As I assume multi-array will be used in numerics, it would also be nice 
to have performance comparisons between multi-array and e.g. blitz++, 
MTL, plain C arrays and fortran.
*********
From John Maddock:
In the introduction you say:
"iterator 
A type that dereferences to return objects of type reference. If NumDims ==
1, then this is a type that models Random Access Iterator. Otherwise it
models both Input Iterator and Output Iterator (it almost models Random
Access Iterator, but reference is not a true reference type). "

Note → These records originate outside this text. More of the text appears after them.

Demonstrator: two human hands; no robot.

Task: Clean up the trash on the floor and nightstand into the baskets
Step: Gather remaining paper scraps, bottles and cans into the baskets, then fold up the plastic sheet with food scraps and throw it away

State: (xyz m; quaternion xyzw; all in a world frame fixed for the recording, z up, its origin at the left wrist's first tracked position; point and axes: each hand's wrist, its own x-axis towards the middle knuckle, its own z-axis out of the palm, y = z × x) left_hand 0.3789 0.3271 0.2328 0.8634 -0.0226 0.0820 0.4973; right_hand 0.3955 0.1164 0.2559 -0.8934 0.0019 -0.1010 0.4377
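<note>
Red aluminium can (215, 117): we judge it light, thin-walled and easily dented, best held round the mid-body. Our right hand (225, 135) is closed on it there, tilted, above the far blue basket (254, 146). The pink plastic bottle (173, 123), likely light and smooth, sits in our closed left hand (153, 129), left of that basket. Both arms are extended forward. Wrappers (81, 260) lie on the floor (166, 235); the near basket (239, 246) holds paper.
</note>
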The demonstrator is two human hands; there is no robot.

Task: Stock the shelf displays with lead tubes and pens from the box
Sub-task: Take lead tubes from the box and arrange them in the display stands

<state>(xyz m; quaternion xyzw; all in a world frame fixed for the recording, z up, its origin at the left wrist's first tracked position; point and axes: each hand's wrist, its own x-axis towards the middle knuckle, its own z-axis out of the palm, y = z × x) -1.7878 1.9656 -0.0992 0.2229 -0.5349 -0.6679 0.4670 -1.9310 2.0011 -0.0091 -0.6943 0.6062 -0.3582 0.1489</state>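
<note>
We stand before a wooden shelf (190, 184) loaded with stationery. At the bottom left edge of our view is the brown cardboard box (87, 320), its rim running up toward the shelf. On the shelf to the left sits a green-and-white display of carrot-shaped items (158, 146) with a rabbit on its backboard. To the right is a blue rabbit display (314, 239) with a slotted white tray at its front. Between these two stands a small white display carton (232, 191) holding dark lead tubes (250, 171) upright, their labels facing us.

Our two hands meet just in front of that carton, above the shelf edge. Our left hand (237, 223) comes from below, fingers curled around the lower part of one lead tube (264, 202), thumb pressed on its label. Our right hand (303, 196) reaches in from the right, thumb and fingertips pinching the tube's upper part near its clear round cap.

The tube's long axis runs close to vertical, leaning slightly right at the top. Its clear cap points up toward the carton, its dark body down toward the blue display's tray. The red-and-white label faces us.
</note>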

What are the differences between the iterator type and a random access
iterator? Why can't it be a true random access iterator? I assume that it's
because the iterator returns a temporary proxy object, rather than a
reference, if so say so.
The following doesn't immediately make sense:
"The second method involves passing the constructor an extent_gen object,
specifying the matrix dimensions. By default, the library constructs a
global extent_gen object boost::extents. In case of concern about memory
used by these objects, defining BOOST_MULTI_ARRAY_NO_GENERATORS before
including the library header inhibits its construction. "
I assume that boost::extents is a global that can be used to avoid the
construction of a temporary extent_gen object? If so say so.  This looks to
me to be non-thread safe as well (so say so), maybe this isn't such a good
idea anyway?  Does constructing a temporary extent_gen really add so much
overhead, or is it just syntactically poor?  If the latter then maybe there
is a better way somehow?
Under element access you have two methods:
"The second method involves passing a Collection of indices to operator().
N indices will be retrieved from the Collection for the N dimensions of the
container. "
Is this more efficient that the first, or just a syntactic alternative?
In the intro the link to array traits in the sentence "With the help of
array_traits, you can even extract " is broken, in fact there appears to be
no docs for this class? If so that really needs fixing.
In multi_array.html the heading:
"template <
   typename Element,
   std::size_t NumDims,,
   typename Allocator = std::allocator<Element>
  >
multi_array"
Should be a valid forward declaration, it looks odd as is.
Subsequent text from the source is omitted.